Opinion

Woolley Marketing: Open tender, closed tender, or why not no tender?

In his regular column for Mumbrella, Trinity P3 founder and global CEO Darren Woolley tends to an "unconventional approach".

There is a common procurement process called the ‘open tender’. This is where an open invitation is extended for anyone and everyone interested to tender for a particular contract. In days passed, the invitation was run in the Classified Advertising pages of the newspapers either under ‘Public Notices’, or often appeared in its own section called ‘Tenders’. In a digital world there are online directories and portals where you can register and be notified when a suitable tender is listed.

The Open Tender is a particularly popular approach used by government everywhere. In this way those running the tender can argue that they have considered all possibilities without fear or favour. When it comes to marketing and particularly advertising tenders, this approach is not as popular for many pragmatic reasons I will get to later. But in the parlance of modern dating, Open Tenders are like dating everyone on Tinder rather than inviting a selected few through Bumble.

So, you can imagine my surprise when on LinkedIn I read a post by the global chief marketing officer of Guzman y Gomez Mexican Taqueria thanking the more than 110 advertising agencies who had enthusiastically responded to and participated in their agency tender process.

In CMO Lara Thom’s own words, “it was an unconventional approach”. To date the post has almost 200 response and ten comments. You can check it out for yourself here.

Of course, the alternative to an Open Tender is a Closed Tender.

Open Tender: def: A Tender that allows a wide range of Suppliers to Bid without restriction.

Closed Tender: def: A Tender where the number of Suppliers invited to Bid, is limited to a small, select number that are deemed to be able to meet the Tender requirements.

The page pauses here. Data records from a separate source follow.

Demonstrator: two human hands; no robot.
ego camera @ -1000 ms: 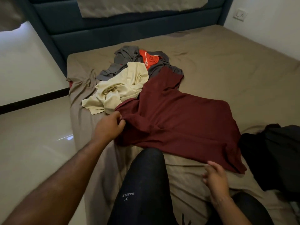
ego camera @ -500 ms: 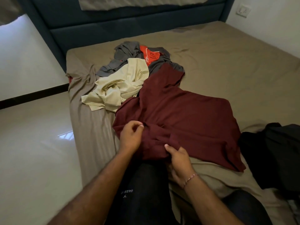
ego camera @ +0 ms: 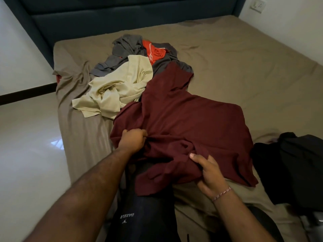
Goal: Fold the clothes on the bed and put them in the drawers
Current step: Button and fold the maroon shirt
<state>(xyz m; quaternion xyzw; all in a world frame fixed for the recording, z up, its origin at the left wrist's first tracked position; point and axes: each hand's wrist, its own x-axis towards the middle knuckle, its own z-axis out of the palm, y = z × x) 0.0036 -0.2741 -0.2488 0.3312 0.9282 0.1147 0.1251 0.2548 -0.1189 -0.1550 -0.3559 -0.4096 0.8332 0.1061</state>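
Both hands are on the maroon shirt at the centre of the frame, and this looks like the opening of the first fold; the left hand bunches a fistful of cloth at the shirt's left edge, fingers curled tight into it, while the right hand pinches the near hem lower down, thumb on top and fingers tucked under; the near part of the shirt is gathered up over the person's dark-clad knee, the far part lies flat on the bed; nothing is folded yet by the look of it, so the next move calls for spreading this rumpled near edge flat and square before any crease goes in, or the fold will come out lopsided; waiting behind, toward the upper middle, are the cream garment, crumpled, and the grey garment with an orange piece showing in it, all touching in one heap; a black garment sits at the right edge; the bed wears a creased taupe sheet, a dark blue padded headboard runs along the top, a glossy pale floor fills the left, and a wall socket sits in the upper right corner; no drawers are in view.
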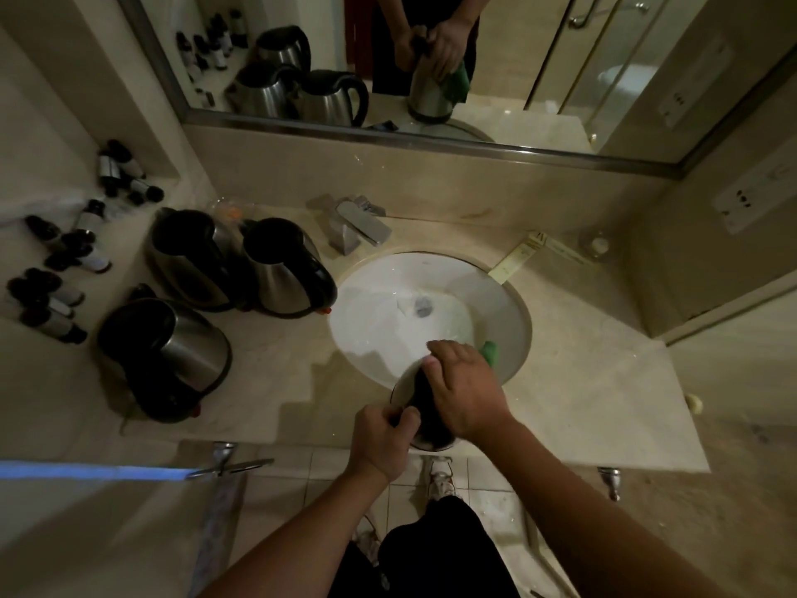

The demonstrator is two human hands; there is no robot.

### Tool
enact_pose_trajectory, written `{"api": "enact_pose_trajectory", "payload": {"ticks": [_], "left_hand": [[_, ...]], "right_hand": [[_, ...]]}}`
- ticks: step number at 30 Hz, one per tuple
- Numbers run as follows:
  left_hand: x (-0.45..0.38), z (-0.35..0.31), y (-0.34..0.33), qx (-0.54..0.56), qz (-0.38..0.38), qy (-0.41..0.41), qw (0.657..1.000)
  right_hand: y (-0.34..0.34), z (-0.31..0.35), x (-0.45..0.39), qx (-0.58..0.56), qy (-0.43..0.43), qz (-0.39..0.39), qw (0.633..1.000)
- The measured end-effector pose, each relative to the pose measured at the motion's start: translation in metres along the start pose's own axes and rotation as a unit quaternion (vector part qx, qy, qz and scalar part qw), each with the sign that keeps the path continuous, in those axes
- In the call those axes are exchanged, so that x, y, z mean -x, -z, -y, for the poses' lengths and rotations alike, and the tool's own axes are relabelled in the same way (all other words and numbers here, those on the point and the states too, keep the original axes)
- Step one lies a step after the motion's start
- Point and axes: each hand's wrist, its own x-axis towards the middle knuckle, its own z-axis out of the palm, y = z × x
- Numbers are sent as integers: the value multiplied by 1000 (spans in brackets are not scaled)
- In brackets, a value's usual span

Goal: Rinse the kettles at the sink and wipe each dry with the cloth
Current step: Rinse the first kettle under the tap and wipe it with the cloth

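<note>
Dim bathroom light falls on a pale marble counter [560,381] with a white round sink [388,304] set into it and a chrome faucet [358,228] behind the bowl. At the near rim of the sink a steel kettle [425,425] stands, mostly hidden from above by the 2 hands — only its dark lid and a sliver of its rim show. The left hand [381,438] has its fingers curled round the kettle's black handle at the near side. The right hand [463,390] lies over the top and far side of the kettle, fingers bent down against it and pressing a green cloth [491,352], of which just a small fold peeks out past the knuckles over the basin. How far the cloth wraps round the body cannot be made out here; the mirror [517,79] above the backsplash shows the cloth against the kettle's side under that hand.

Left of the sink 3 more steel kettles [276,274] with black lids stand on the counter, 2 side by side just beside the bowl and 1 nearer the front edge. Small dark-capped bottles [56,295] lie scattered at the far left, too blurred to read. A flat paper-wrapped item [517,258] rests right of the sink rim.
</note>
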Motion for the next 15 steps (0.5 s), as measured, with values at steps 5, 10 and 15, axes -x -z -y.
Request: {"api": "enact_pose_trajectory", "payload": {"ticks": [5,10,15], "left_hand": [[3,1,1,13,13,6,1000],[2,-5,22,85,144,62,984],[15,-8,24,-10,195,91,976]], "right_hand": [[-34,2,59,-3,-4,-82,997],[-32,-6,48,-36,48,-96,994],[-41,7,51,-148,-89,-145,974]]}}
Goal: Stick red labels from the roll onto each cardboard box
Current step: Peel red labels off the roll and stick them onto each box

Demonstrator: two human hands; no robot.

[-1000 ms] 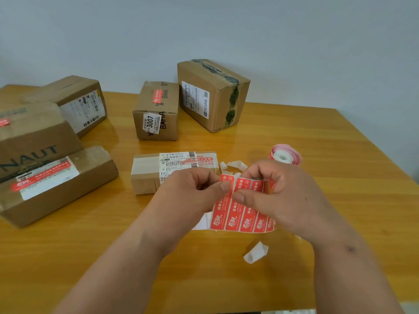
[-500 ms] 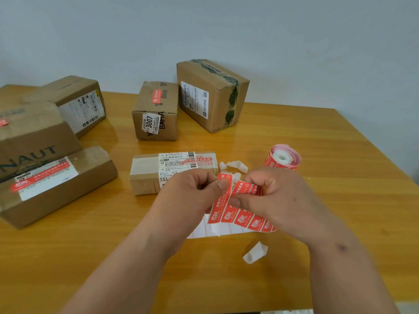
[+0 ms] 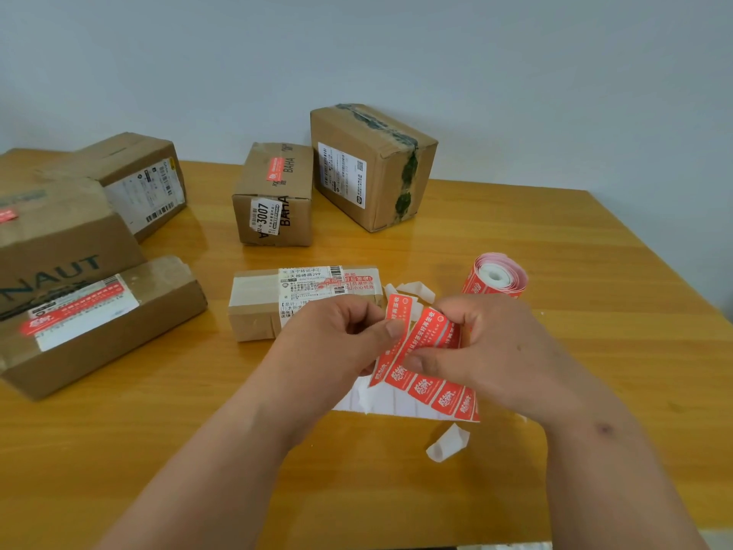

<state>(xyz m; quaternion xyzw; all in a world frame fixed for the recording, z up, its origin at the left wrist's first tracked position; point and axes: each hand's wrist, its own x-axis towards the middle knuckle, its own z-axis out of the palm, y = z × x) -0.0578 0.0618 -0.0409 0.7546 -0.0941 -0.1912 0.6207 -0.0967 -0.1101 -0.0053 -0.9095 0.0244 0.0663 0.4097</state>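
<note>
Wooden bench (image 3: pixel 555 240) carrying six cardboard boxes (image 3: pixel 373 164) across the upper left and centre of the frame. Centre: right hand (image 3: pixel 499 351) grips the label strip (image 3: pixel 432 387); left hand (image 3: pixel 333 343) pinches one peeling red label (image 3: pixel 392 331). Label roll (image 3: pixel 496 275) lies just above the right hand.

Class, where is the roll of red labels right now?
The roll of red labels stands on the table's right side, just beyond the right hand.
</note>
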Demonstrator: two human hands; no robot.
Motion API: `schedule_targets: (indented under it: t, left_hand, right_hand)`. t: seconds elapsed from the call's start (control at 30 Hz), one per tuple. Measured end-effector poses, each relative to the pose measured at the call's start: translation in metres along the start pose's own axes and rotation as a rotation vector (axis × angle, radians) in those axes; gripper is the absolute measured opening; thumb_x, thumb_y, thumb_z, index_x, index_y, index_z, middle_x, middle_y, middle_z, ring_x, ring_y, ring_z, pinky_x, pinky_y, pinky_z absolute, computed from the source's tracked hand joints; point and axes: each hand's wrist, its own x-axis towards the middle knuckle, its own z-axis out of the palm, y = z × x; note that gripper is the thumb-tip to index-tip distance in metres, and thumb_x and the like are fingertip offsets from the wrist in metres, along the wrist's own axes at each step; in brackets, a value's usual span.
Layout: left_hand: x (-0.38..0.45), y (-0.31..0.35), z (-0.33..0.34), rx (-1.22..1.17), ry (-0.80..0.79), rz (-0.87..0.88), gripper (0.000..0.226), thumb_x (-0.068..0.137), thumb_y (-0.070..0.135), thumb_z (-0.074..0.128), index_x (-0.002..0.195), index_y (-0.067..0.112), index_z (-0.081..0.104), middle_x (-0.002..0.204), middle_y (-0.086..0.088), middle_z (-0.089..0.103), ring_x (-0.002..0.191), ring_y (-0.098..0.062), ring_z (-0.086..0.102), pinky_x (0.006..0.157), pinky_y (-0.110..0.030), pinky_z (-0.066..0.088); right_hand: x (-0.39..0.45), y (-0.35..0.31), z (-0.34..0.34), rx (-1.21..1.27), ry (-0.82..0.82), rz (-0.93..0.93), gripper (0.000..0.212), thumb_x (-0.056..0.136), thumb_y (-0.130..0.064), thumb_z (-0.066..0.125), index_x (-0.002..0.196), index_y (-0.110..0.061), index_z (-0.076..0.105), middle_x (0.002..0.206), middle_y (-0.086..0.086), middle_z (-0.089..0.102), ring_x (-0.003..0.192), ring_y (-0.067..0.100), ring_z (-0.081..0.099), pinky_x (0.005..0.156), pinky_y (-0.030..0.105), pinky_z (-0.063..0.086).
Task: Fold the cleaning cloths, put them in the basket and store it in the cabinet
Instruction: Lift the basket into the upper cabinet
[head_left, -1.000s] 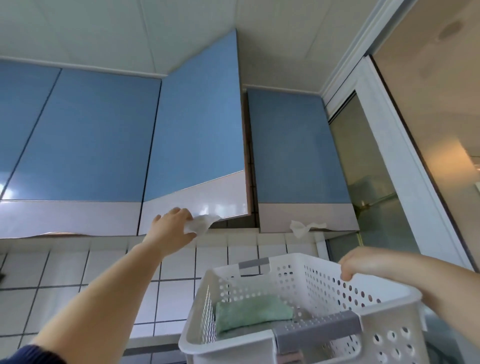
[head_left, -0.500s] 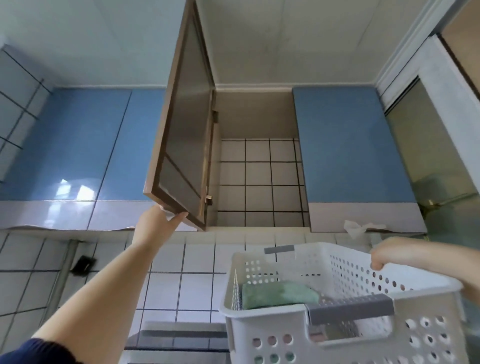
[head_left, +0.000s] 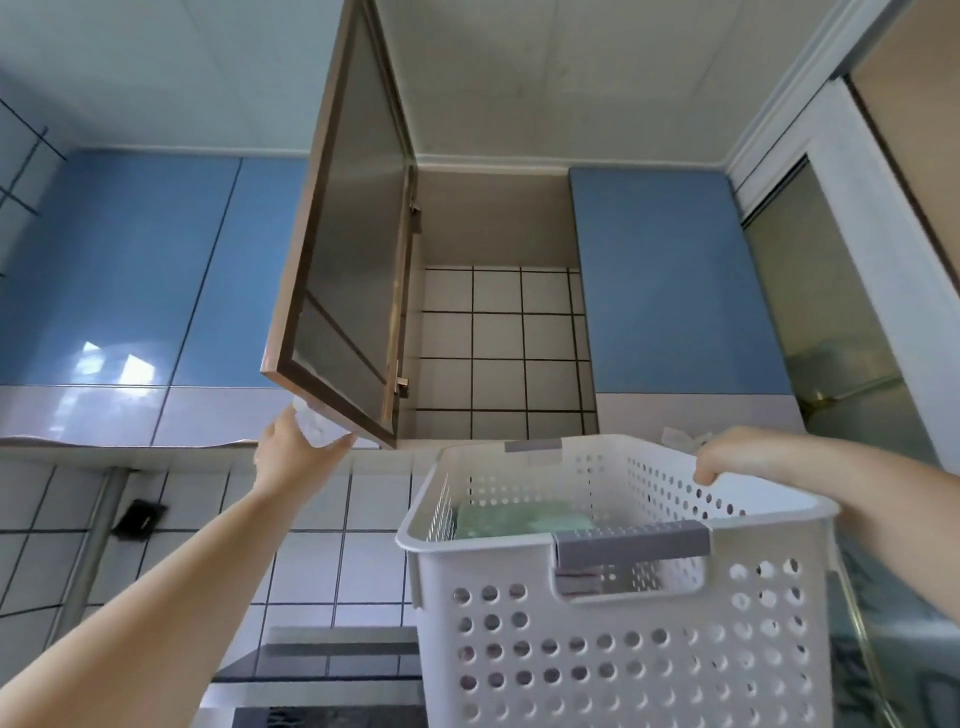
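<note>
1. Right hand (head_left: 737, 452) curls its fingers over the far right rim of the white perforated plastic basket (head_left: 623, 639), holding it up below the open wall cabinet (head_left: 498, 332).
2. Left hand (head_left: 293, 452) pinches a crumpled white tab (head_left: 317, 428) at the bottom corner of the brown-framed cabinet door (head_left: 343, 249), which is swung out left of the cabinet opening.
3. Folded green cleaning cloth (head_left: 519, 519) lies on the basket floor, left of and below the right hand's grip.

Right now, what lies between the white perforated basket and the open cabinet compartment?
Nothing: head view shows only bare tiled wall between the white perforated plastic basket and the open cabinet compartment.
</note>
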Motion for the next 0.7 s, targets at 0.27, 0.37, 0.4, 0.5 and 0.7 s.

The reason Open Tenders are an ‘unconventional approach’ for professional services is they end up delivering less than optimal results. Some of the key issues, I originally shared here a decade ago, are:

  1. Attracting less than qualified suppliers – with more than 100 agencies applying, it is difficult to imagine all were suitably qualified.
  2. Highly successful suppliers boycotting the process – many of the more successful agencies, in high demand, are unwilling to subject themselves to this random turkey shoot approach.
  3. Damaging the relationships with incumbent vendors – this ultimate beauty parade sends a message to incumbents and the market that the role could be filled by almost anyone.
  4. Increasing the time and resources required – imagine the hours and days required to wade through the more than 100 submissions looking for the few diamonds in the rough.
  5. Not achieving a sustainable outcome – as an Open Tender is better suited to commodity sourcing rather than selecting an agency with which to build a long-term collaborative relationship.

But then again, Thom says she achieved the result she wanted and thanks the industry for their enthusiasm and hard work. Considering the participating agencies entered this process with a less than one percent chance of winning, I am just wondering how the more than 100 unsuccessful agencies are feeling now about the process, and more particularly the brand?

You could say ‘who cares?’ Because it is highly likely that if, in three years’ time Guzman y Gomez did the same again, the same one hundred-plus agencies will be throwing their cap into the ring to try again.

Of course, in three years’ time there is an alternative to running a tender again, just because the contract has ended. And it is not the choice between an open or closed tender, but the possibility of no tender. Because increasingly marketers are realising that tendering their agencies every three to four years is not delivering them better outcomes.

Instead, for all the disruption of the tender, marketers will more likely than not end up with a new agency (the data suggests the incumbent has only a 20% of retaining the business), very likely at a lower cost, and facing six months getting this new agency team up to speed on their brand, business and category, during the inevitable but short-lived honeymoon period.

The alternative is this: if the agency is performing well, then don’t get talked into a tender, either open or closed. Instead look at doing a deep, commercial review to work out where the current value in the relationship is being under-delivered and how both parties can improve the value and performance from that point on.

Until then, open tenders are generally for marketers who have way too much time on their hands. Closed tenders are a more manageable and easier approach, but still disruptive. So, perhaps it is worthwhile considering the third option, and not tender at all.

Darren Woolley is the founder and global CEO at Trinity P3. Woolley Marketing is a regular Mumbrella column.